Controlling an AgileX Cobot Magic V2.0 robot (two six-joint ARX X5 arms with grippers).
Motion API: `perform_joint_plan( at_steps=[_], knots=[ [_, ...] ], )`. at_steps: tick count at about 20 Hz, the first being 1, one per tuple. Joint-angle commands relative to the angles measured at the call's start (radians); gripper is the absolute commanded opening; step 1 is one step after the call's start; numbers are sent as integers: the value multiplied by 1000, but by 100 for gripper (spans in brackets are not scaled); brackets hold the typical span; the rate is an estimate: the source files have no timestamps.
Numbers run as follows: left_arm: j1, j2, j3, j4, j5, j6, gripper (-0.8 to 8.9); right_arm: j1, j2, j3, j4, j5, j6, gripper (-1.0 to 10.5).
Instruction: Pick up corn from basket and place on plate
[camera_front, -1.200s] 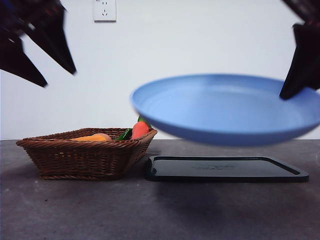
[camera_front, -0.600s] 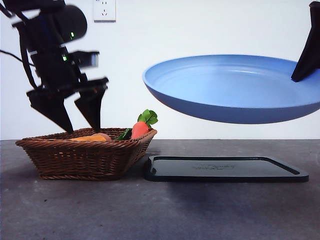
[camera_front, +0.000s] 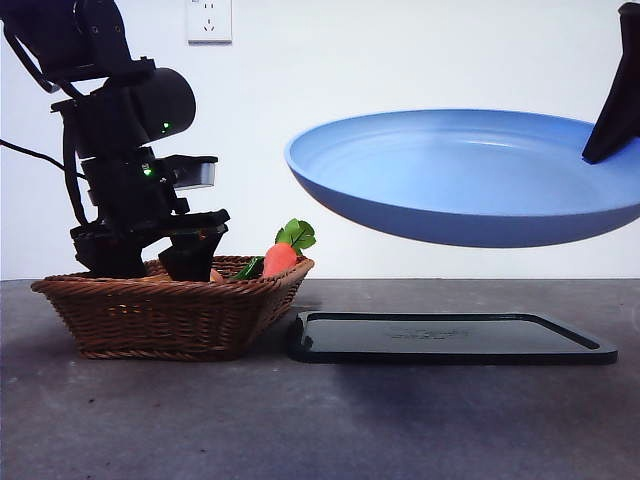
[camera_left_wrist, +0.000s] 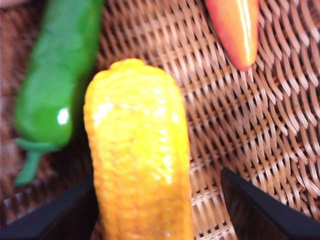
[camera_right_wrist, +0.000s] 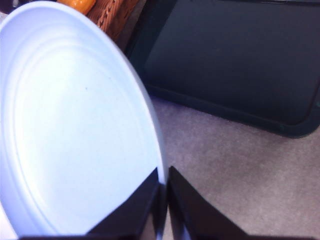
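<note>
In the left wrist view the yellow ridged corn (camera_left_wrist: 137, 160) lies on the woven floor of the basket (camera_left_wrist: 240, 110). My left gripper (camera_left_wrist: 157, 200) is open, with one jaw on each side of the cob and a gap on one side. From the front, that gripper (camera_front: 150, 265) reaches down inside the brown basket (camera_front: 170, 315) and hides the corn. My right gripper (camera_right_wrist: 162, 180) is shut on the rim of the light-blue plate (camera_right_wrist: 75, 125). It holds the plate (camera_front: 460, 180) tilted in the air above the table, at the right.
A red-orange carrot (camera_front: 279, 258) with green leaves and a green pepper (camera_left_wrist: 55, 85) also lie in the basket. A flat black tray (camera_front: 450, 335) rests on the grey table under the raised plate, right beside the basket.
My left arm has come down from the upper left, and its jaws now reach inside the basket around the corn. The plate rose slightly, then held still.
</note>
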Motion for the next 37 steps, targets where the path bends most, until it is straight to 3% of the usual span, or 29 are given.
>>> perform_joint_plan(
  at_steps=[1, 6, 12, 18, 22, 26, 29, 37],
  knots=[
    [-3, 24, 21, 3, -5, 7, 282, 1, 4, 16, 11, -6, 18, 2],
    [-3, 23, 22, -28, -5, 3, 179, 1, 5, 16, 14, 1, 19, 2],
    [-3, -37, 41, -31, 7, -43, 178, 1, 16, 16, 10, 1, 56, 2],
    [-31, -219, 87, -23, 147, -99, 178, 1, 125, 16, 28, 0, 63, 2],
    [-110, -294, 97, -23, 242, -103, 178, 1, 242, 16, 114, -10, 109, 2],
    [-238, -269, 97, -18, 267, -94, 178, 1, 330, 16, 208, -45, 168, 2],
    [-318, -208, 97, -1, 266, -66, 178, 1, 347, 16, 222, -64, 168, 2],
    [-397, -42, 97, -5, 264, -31, 219, 1, 347, 16, 220, -63, 168, 2]
  ],
)
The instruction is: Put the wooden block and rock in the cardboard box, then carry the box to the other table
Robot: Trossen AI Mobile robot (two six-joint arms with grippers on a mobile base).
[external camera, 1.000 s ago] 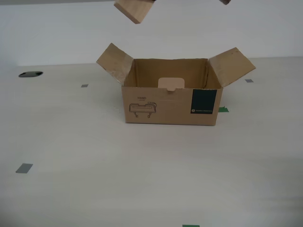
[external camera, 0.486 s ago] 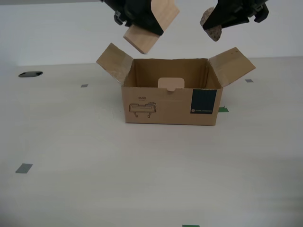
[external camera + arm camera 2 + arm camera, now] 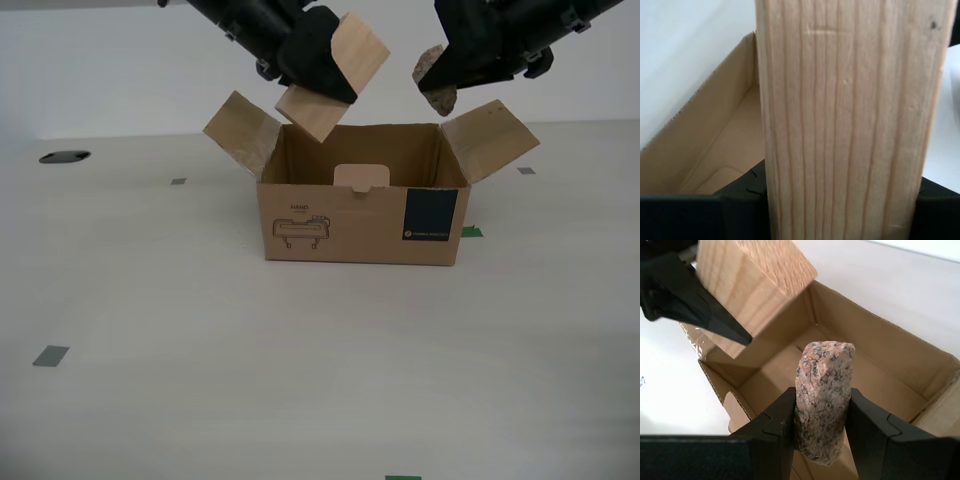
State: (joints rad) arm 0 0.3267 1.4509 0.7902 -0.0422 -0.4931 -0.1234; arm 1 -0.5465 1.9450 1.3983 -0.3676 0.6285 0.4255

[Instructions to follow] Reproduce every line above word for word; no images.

[Written solution]
Controlling an AgileX Cobot Magic V2.0 robot (two six-joint ARX X5 arms with grippers).
Motion API: `perform_joint_plan( at_steps=[_], knots=[ [_, ...] ], )`. at_steps: tick count at about 20 Hz, the first being 1, one per tuple. Joint-angle commands relative to the angles measured at the call's start (radians); gripper is the absolute commanded opening; step 1 is one step after the call's start; numbers are sent as integers: the value multiplied by 1000, but by 100 for gripper (spans in brackets are not scaled); brackets hold the typical span; the rate is an estimate: the source files have no timestamps.
Numbers run as follows: left_arm: j1, j2, j3, j4, j5, j6, gripper (-0.8 to 8.9); right_arm: j1, j2, j3, j4, j5, j6, gripper (-1.0 to 10.5).
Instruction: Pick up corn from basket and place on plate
[camera_front, -1.200s] 
[camera_front, -0.600s] 
[camera_front, +0.000s] 
[camera_left_wrist, +0.000s] 
[camera_right_wrist, +0.000s] 
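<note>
In the left wrist view the yellow ridged corn (camera_left_wrist: 137, 160) lies on the woven floor of the basket (camera_left_wrist: 240, 110). My left gripper (camera_left_wrist: 157, 200) is open, with one jaw on each side of the cob and a gap on one side. From the front, that gripper (camera_front: 150, 265) reaches down inside the brown basket (camera_front: 170, 315) and hides the corn. My right gripper (camera_right_wrist: 162, 180) is shut on the rim of the light-blue plate (camera_right_wrist: 75, 125). It holds the plate (camera_front: 460, 180) tilted in the air above the table, at the right.
A red-orange carrot (camera_front: 279, 258) with green leaves and a green pepper (camera_left_wrist: 55, 85) also lie in the basket. A flat black tray (camera_front: 450, 335) rests on the grey table under the raised plate, right beside the basket.
My left arm has come down from the upper left, and its jaws now reach inside the basket around the corn. The plate rose slightly, then held still.
</note>
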Motion for the next 37 steps, targets where the path bends most, until it is straight to 3% of the usual span, or 29 are given.
>>> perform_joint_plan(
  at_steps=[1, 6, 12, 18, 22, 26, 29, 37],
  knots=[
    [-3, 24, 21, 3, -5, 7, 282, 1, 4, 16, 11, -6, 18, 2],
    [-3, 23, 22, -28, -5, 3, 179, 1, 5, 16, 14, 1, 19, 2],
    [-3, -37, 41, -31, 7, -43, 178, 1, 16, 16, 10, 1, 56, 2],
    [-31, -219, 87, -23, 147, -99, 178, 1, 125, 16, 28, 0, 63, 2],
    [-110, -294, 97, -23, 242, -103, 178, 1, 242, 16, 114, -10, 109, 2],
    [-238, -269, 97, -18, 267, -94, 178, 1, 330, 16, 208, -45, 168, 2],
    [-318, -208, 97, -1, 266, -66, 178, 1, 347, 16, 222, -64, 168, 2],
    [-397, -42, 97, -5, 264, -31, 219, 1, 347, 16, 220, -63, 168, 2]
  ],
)
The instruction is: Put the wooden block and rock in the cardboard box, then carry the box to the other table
Robot: Trossen AI Mobile robot (two six-joint arms with grippers on a mobile base).
[external camera, 1.000 s ago] 
[external camera, 0.486 s ago] 
[external camera + arm camera 2 + arm camera, now] 
State: (joints rad) arm 0 0.3267 1.4509 0.7902 -0.0422 -0.4931 -0.1234; arm 1 -0.5465 1.9450 1.3983 -0.3676 0.6285 0.4255

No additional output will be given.